▸ **Task details**: Copy every record below exactly as it appears.

▸ **Given records**:
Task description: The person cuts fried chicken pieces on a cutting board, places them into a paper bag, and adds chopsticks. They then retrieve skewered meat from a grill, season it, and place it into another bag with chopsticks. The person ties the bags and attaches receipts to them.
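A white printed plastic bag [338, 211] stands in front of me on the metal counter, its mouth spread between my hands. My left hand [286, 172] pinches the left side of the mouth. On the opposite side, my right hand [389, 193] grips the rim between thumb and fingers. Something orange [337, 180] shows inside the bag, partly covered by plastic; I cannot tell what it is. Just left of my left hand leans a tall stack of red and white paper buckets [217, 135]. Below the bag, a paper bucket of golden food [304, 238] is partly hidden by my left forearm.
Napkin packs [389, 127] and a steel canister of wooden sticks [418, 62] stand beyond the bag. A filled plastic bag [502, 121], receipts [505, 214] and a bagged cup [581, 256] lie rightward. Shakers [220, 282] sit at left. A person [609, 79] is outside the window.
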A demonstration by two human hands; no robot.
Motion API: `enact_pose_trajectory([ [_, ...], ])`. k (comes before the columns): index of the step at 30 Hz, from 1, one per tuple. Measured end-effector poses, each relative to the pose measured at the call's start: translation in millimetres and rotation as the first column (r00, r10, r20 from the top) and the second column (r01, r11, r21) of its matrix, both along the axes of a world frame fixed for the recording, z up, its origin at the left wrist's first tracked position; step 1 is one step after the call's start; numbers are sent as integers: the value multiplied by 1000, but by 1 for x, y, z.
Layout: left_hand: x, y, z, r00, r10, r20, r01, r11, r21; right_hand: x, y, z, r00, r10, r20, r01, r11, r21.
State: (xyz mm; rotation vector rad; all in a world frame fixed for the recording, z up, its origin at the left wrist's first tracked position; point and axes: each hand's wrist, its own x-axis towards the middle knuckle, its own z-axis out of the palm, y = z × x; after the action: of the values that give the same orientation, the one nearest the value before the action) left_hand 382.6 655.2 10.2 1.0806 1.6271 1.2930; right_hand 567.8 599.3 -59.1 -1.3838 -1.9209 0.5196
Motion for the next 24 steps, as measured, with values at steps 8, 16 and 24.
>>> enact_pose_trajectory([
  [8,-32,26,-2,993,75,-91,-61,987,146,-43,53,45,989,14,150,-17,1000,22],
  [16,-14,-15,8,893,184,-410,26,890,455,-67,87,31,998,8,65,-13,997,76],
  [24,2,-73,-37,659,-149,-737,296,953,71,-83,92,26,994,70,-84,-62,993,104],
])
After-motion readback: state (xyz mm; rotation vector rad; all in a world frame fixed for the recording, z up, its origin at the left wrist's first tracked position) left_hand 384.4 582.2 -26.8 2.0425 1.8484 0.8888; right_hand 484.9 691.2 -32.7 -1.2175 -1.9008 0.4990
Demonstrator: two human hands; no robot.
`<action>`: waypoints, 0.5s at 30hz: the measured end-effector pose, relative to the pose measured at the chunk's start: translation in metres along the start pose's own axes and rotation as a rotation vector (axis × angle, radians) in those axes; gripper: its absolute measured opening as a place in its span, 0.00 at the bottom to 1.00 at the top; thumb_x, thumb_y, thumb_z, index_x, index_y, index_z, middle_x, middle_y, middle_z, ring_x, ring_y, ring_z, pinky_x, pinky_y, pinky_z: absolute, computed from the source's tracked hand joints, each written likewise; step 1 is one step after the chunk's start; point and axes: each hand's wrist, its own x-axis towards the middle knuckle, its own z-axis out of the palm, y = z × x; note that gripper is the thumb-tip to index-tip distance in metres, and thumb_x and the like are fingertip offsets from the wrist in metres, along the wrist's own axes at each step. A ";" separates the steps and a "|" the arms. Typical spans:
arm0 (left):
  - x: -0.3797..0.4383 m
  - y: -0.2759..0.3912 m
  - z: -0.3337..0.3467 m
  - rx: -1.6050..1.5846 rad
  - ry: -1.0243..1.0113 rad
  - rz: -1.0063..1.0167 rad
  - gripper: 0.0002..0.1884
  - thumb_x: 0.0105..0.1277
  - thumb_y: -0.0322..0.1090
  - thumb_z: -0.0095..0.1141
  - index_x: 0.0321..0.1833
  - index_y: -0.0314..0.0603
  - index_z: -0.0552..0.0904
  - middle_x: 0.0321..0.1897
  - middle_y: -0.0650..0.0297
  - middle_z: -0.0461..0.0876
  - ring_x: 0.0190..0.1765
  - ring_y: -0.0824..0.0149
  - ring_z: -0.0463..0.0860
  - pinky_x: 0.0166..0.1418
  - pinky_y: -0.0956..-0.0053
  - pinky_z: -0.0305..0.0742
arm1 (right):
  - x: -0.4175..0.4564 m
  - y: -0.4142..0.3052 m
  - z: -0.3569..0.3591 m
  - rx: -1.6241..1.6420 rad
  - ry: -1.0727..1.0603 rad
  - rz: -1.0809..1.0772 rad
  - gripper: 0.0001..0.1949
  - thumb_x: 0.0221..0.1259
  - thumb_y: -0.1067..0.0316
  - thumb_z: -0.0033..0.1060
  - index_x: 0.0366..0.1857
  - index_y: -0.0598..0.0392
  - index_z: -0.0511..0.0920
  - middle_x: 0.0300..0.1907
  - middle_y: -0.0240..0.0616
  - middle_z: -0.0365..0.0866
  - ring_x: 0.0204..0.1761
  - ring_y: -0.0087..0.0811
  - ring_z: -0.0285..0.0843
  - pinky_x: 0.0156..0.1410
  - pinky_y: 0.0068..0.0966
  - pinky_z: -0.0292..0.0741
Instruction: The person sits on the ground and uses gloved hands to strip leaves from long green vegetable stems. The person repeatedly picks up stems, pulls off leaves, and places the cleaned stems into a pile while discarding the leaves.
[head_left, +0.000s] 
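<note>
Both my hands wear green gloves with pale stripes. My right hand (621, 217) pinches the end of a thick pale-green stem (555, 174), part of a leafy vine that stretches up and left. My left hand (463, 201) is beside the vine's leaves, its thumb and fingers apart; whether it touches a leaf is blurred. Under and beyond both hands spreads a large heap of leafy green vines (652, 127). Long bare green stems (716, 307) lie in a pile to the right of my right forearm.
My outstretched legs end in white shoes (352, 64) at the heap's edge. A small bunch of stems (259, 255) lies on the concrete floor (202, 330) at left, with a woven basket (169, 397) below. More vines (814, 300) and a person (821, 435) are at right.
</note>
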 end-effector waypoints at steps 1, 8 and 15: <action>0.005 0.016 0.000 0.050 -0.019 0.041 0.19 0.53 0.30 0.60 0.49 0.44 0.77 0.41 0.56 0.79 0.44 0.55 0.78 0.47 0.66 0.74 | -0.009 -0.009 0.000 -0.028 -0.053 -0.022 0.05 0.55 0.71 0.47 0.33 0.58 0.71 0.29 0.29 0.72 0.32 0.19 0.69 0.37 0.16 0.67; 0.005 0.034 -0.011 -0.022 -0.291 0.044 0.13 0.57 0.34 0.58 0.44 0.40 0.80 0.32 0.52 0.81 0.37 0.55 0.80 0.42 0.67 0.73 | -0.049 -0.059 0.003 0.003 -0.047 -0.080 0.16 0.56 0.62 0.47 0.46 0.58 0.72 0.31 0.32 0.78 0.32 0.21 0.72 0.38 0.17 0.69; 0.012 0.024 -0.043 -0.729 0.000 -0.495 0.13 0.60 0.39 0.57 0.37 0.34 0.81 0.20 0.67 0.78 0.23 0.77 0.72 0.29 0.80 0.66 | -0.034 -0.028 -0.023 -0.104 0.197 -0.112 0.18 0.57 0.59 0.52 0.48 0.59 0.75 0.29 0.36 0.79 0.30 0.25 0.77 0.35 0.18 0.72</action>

▸ **Task solution**:
Task description: The person cuts fried chicken pieces on a cutting board, places them into a paper bag, and adds chopsticks. They then retrieve skewered meat from a grill, season it, and place it into another bag with chopsticks. The person ties the bags and attaches receipts to them.
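A white printed plastic bag [338, 211] stands in front of me on the metal counter, its mouth spread between my hands. My left hand [286, 172] pinches the left side of the mouth. On the opposite side, my right hand [389, 193] grips the rim between thumb and fingers. Something orange [337, 180] shows inside the bag, partly covered by plastic; I cannot tell what it is. Just left of my left hand leans a tall stack of red and white paper buckets [217, 135]. Below the bag, a paper bucket of golden food [304, 238] is partly hidden by my left forearm.
Napkin packs [389, 127] and a steel canister of wooden sticks [418, 62] stand beyond the bag. A filled plastic bag [502, 121], receipts [505, 214] and a bagged cup [581, 256] lie rightward. Shakers [220, 282] sit at left. A person [609, 79] is outside the window.
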A demonstration by two human hands; no robot.
Motion API: `enact_pose_trajectory([ [_, ...], ])`. k (comes before the columns): index of the step at 30 Hz, from 1, one per tuple. Measured end-effector poses, each relative to the pose measured at the call's start: translation in millimetres and rotation as the first column (r00, r10, r20 from the top) and the second column (r01, r11, r21) of its matrix, both along the axes of a world frame fixed for the recording, z up, its origin at the left wrist's first tracked position; step 1 is one step after the call's start; numbers are sent as integers: the value multiplied by 1000, but by 1 for x, y, z.
Layout: left_hand: x, y, z, r00, r10, r20, r01, r11, r21; right_hand: x, y, z, r00, r10, r20, r01, r11, r21.
State: (xyz mm; rotation vector rad; all in a world frame fixed for the recording, z up, its origin at the left wrist's first tracked position; point and axes: each hand's wrist, its own x-axis towards the middle knuckle, its own z-axis out of the palm, y = z × x; after the action: of the values that give the same orientation, the one nearest the value before the action) left_hand 382.6 655.2 10.2 1.0806 1.6271 1.2930; right_hand 567.8 599.3 -59.1 -1.3838 -1.9209 0.5196
Motion for the next 24 steps, as measured, with values at steps 8, 16 and 24.
>>> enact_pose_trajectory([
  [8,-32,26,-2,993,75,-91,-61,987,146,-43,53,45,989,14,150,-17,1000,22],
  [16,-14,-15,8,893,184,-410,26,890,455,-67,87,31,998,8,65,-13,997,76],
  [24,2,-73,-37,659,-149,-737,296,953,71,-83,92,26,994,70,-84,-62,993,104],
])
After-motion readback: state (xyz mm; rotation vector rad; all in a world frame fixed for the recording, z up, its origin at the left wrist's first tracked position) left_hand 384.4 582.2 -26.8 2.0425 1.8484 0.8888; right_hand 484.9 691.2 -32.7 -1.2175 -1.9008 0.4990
Demonstrator: two human hands; no robot.
`<action>`: waypoints, 0.5s at 30hz: the measured end-effector pose, relative to the pose measured at the chunk's start: translation in metres along the start pose's own axes and rotation as a rotation vector (axis × angle, radians) in those axes; gripper: its absolute measured opening as a place in its span, 0.00 at the bottom to 1.00 at the top; thumb_x, thumb_y, thumb_z, index_x, index_y, index_z, middle_x, middle_y, middle_z, ring_x, ring_y, ring_z, pinky_x, pinky_y, pinky_z: absolute, computed from the source's tracked hand joints, each written likewise; step 1 is one step after the chunk's start; point and axes: each hand's wrist, its own x-axis towards the middle knuckle, its own z-axis out of the palm, y = z × x; note that gripper is the thumb-tip to index-tip distance in metres, and thumb_x and the like are fingertip offsets from the wrist in metres, along the wrist's own axes at each step. A ";" separates the steps and a "|" the arms. Typical spans:
arm0 (left):
  - x: -0.3797..0.4383 m
  - y: -0.2759..0.3912 m
  - z: -0.3337..0.3467 m
  - rx: -1.6050..1.5846 rad
  - ry: -1.0243..1.0113 rad
  - rz: -1.0063..1.0167 rad
  - gripper: 0.0002..0.1884
  - thumb_x: 0.0105..0.1277
  - thumb_y: -0.0322..0.1090
  - thumb_z: -0.0095..0.1141
  - index_x: 0.0321..0.1833
  - index_y: -0.0314..0.0603
  - index_z: -0.0552..0.0904
  - middle_x: 0.0321..0.1897
  - middle_y: -0.0650..0.0297
  - middle_z: -0.0461..0.0876
  - ring_x: 0.0190..0.1765
  - ring_y: -0.0824..0.0149
  - ring_z: -0.0463..0.0860
  - pinky_x: 0.0166..0.1418
  - pinky_y: -0.0956..-0.0053
  - pinky_z: -0.0305..0.0742
arm1 (right):
  - x: -0.4175..0.4564 m
  - y: -0.4142..0.3052 m
  - z: -0.3569..0.3591 m
  - rx: -1.6241..1.6420 rad
  - ry: -1.0727..1.0603 rad
  - rz: -1.0809..1.0772 rad
  - gripper: 0.0001..0.1949
  - thumb_x: 0.0221..0.1259
  - thumb_y: -0.1067..0.0316
  - thumb_z: -0.0033..0.1060
  - index_x: 0.0366..0.1857
  - index_y: -0.0598..0.0392
  - index_z: -0.0511..0.0920
  - middle_x: 0.0300..0.1907
  - middle_y: -0.0240..0.0616
  - middle_z: -0.0365..0.0866
  - ring_x: 0.0204..0.1761
  - ring_y: -0.0087..0.0811
  - ring_z: -0.0285..0.0843
  - pinky_x: 0.0156..0.1410
  - pinky_y: 0.0068..0.0966
  - pinky_z: -0.0292..0.0741
Instruction: The person sits on the ground and uses gloved hands to strip leaves from long green vegetable stems. The person repeatedly picks up stems, pulls off leaves, and places the cleaned stems into a pile while discarding the leaves.
[head_left, +0.000s] 
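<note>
Both my hands wear green gloves with pale stripes. My right hand (621, 217) pinches the end of a thick pale-green stem (555, 174), part of a leafy vine that stretches up and left. My left hand (463, 201) is beside the vine's leaves, its thumb and fingers apart; whether it touches a leaf is blurred. Under and beyond both hands spreads a large heap of leafy green vines (652, 127). Long bare green stems (716, 307) lie in a pile to the right of my right forearm.
My outstretched legs end in white shoes (352, 64) at the heap's edge. A small bunch of stems (259, 255) lies on the concrete floor (202, 330) at left, with a woven basket (169, 397) below. More vines (814, 300) and a person (821, 435) are at right.
</note>
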 end-effector waypoints at steps 1, 8 and 15: <action>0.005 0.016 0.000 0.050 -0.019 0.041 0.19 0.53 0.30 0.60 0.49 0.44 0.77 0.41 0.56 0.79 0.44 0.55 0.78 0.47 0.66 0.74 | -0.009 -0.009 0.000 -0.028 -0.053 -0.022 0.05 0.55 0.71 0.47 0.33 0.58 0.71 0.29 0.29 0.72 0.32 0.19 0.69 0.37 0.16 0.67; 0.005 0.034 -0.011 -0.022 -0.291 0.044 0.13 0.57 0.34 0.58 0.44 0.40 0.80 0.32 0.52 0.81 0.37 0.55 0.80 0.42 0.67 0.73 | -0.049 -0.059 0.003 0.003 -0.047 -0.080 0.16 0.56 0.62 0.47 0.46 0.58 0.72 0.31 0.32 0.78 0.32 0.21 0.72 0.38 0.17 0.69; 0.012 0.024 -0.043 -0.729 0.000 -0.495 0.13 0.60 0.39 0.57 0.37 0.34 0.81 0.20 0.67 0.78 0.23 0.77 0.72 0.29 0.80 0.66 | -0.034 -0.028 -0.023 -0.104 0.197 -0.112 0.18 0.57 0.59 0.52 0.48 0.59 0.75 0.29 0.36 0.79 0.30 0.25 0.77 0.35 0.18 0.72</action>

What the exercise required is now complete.